Only recently have I discovered the soothing effect of taking something apart, cleaning it thoroughly, and putting it back together — usually the vacuum cleaner, but now sometimes the coffee maker I’m descaling or the slow cooker that isn’t working properly. If I have a stressful event on my schedule, I try to add an activity that involves putting something back together again.

This weekend I selected the first typewriter of my little collection to give a good cleaning, and it was a satisfying experience. I must say that the typewriter’s owner and namesake, Carole, made it easy by taking good care of this 1953 Smith-Corona Skyriter. But into every typewriter some dust and eraser shavings must fall, and it was time to clean them out.

Eldest lends a hand.

After watching a brief but helpful YouTube video on removing a Skyriter from its shell, Eldest and I did the same. Then he carefully pulled hairs, fuzz, and and bits of eraser from the typewriter’s innards while I scrubbed the metal areas with a toothbrush dipped in a solution of Simple Green and water. I also used rolls of wide masking tape to draw oils out of the felt that lined the spool cover and the bottom and sides of the typewriter shell.

There were no drastic changes. We just cleaned things up a bit, let everything dry overnight, and then put it all back together again.

Refreshed.

I’m just beginning this journey into typewriter maintenance, and I was fortunate to be able to start with a typewriter that didn’t need much attention and didn’t need any repairs at all. Somewhere down the road sits my 1949 Underwood Leader in its case, with a manila pouch containing the spring that I need to replace. I’ll be able to fix it, clean it up, and start writing on it again.


Knitwise, I hope you are sitting down because you are not going to believe this. I finished the Thrift Stripe scarf and even washed and dried it. It’s ready to be worn or donated.

I also picked up the Stripe Scarf and knitted on the grey stripe, starting a game of Yarn Chicken that I rightly suspected I was going to lose. I texted the requestor and got permission to add a black stripe that will even things out. If I can ever find more of the Plymouth Encore light grey heather yarn (color 151, if you can help me look for it), I can take the scarf back, undo the bound-off edge, rip back to the start of the grey stripes, and knit on until the scarf is as long as the recipient wants it to be. But if it’s warm enough and long enough now, perhaps no further work will be necessary.

Soon it will be time to choose the next knitting project, but not tonight. Right now my back and shoulders are aching from shoveling snow, and my hands are sore from clenching the steering wheel on a trip to and from the grocery store after our driveway was finally plowed out. If you have been wondering how I was able to do all of this work on the typewriter and the scarves, it might have something to do with the fact that we’ve basically been snowed in since Thursday night. I did have to dig out my car, but — this time — I’m grateful that I didn’t have to take it apart.

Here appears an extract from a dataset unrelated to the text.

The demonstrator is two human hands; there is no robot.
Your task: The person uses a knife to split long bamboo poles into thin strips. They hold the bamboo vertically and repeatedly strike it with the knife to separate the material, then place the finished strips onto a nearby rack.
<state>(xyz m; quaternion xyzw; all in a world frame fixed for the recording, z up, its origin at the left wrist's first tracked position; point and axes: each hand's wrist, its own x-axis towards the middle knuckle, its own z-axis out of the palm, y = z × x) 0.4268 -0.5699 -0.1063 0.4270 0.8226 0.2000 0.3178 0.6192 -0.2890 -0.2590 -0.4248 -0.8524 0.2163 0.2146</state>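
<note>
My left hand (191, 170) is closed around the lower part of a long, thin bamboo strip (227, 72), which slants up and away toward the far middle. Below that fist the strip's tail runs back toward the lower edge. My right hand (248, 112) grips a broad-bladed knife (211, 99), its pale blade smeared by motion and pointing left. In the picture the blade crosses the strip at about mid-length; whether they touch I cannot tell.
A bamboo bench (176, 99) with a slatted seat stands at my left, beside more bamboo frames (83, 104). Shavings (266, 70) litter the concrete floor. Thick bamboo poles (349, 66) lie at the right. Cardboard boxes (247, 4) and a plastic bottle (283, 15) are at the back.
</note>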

The week of no easy answers

I’ve spent this long week struggling with logistical problems embedded in other logistical problems. To skip to the end, my beloved 2002 Forester is no longer drivable due to the condition that eventually slays all noble Subarus — a failed head gasket.

Apparently it’s been on the verge of failure for quite some time, as I struggled with coolant-related problems on a long trip I took last summer. We thought the problem was something else, but now we know the truth.

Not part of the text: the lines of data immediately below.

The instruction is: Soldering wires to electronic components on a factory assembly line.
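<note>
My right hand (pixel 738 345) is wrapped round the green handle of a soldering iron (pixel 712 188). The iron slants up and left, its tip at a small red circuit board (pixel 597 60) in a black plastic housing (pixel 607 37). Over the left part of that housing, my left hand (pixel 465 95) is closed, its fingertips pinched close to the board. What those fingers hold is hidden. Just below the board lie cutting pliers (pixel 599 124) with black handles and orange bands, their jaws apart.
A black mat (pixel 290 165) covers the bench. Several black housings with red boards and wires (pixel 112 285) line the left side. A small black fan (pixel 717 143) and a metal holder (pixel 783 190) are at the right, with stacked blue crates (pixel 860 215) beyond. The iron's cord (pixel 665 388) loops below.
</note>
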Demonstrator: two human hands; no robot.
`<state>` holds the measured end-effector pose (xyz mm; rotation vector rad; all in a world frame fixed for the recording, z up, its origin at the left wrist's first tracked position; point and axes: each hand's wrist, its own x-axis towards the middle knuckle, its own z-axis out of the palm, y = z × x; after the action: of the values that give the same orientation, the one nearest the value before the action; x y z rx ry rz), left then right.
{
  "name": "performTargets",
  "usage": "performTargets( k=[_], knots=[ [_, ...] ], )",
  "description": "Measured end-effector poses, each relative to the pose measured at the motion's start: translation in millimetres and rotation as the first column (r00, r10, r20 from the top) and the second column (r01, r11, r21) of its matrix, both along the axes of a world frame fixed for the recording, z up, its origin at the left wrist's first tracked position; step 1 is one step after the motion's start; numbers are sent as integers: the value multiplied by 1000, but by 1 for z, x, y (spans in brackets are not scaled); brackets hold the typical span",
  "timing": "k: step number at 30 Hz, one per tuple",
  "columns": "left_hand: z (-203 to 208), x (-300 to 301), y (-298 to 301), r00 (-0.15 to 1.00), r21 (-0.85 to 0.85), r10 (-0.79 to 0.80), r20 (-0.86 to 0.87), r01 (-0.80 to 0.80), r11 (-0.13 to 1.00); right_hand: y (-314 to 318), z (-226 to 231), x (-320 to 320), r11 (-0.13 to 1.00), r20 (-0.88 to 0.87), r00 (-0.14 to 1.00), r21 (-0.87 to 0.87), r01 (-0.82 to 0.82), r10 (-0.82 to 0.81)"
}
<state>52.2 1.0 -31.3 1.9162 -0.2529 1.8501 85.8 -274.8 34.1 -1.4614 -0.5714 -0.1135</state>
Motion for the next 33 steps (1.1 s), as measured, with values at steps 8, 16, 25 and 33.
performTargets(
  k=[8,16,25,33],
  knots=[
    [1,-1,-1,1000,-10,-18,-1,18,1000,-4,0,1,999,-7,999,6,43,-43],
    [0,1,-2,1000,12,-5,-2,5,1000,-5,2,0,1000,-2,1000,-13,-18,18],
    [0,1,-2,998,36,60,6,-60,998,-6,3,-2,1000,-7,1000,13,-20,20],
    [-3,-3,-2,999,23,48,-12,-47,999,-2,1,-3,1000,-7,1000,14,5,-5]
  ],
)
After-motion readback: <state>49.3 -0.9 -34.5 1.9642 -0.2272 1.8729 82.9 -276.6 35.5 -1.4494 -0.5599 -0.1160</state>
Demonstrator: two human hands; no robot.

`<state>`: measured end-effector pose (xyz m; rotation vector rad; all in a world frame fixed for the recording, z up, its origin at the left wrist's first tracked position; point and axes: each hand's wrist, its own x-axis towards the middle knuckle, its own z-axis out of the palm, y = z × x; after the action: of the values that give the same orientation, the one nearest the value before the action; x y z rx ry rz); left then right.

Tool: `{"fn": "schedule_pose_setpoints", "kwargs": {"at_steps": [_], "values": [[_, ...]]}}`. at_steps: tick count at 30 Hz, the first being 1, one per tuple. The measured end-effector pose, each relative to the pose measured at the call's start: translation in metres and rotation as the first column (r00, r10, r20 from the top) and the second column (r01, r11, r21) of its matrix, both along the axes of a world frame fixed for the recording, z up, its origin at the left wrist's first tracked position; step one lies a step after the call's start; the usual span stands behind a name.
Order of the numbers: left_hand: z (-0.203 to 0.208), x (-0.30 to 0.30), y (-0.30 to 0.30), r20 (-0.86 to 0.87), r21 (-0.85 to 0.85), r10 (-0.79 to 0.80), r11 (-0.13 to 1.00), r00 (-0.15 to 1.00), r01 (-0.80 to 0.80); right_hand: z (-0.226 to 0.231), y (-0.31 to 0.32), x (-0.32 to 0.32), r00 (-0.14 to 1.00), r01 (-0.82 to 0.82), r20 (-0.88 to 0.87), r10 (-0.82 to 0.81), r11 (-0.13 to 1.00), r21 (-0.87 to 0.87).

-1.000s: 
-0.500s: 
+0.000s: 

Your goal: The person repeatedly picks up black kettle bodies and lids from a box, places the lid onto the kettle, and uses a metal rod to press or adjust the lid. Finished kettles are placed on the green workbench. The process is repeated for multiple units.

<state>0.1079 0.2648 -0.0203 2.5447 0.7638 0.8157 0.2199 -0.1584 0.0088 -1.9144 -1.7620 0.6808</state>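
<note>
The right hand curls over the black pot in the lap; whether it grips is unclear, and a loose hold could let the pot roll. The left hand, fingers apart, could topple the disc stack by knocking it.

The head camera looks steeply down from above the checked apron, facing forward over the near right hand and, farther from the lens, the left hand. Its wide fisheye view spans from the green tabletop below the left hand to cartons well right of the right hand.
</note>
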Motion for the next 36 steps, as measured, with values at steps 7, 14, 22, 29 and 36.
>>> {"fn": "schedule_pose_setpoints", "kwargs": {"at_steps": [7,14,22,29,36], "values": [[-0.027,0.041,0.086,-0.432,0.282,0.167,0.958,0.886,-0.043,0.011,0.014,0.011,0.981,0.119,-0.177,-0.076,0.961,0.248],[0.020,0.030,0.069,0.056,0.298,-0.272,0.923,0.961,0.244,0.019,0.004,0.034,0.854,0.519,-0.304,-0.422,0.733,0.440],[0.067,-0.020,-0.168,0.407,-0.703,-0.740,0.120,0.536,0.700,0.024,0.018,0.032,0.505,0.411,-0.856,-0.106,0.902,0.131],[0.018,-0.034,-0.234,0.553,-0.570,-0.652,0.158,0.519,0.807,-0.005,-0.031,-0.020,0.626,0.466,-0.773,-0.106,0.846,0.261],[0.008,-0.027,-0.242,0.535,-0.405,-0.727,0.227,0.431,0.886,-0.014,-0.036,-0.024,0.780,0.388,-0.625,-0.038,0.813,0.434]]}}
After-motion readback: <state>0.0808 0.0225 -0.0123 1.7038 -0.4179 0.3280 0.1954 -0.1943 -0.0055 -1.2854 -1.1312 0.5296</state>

Fortunately, the day before I drove my 2002 to my mechanic’s garage he had purchased a 2011 or 2012 (I forget which) Forester from another customer after its engine failed. It’s exactly the model I was looking for, I love the color (pale teal), and the price is right.

Meet Kinga Forester! My former/current Forester, Clayton, is in the background.

What I don’t know is when my new old car will be ready. I’m hitching rides to and from work (thank you, Rick), wondering how I will get to my PT appointments, and doing errands like grocery shopping only when they dovetail with the schedules of others (again — thank you, Rick). The situation has added a level of complexity to my everyday tasks in a way I could not have imagined.

The next puzzle will be how, exactly, I will pick up my new car when it is ready for me. I don’t exactly live in a Lyft zone, as the Lyft app informed me when I searched for a way to get my dog to his vet appointment on Friday morning (thank you, Carol).

On top of that, although a new well was dug for my house last Tuesday and the electrical work for it was prepared on Thursday, the well itself won’t actually be connected to the house until sometime this week. I’ve gone to a friend’s house a couple of times to wash my hair (thank you, Sheila) and to another friend’s house several times to do my laundry (thanks again, Carol).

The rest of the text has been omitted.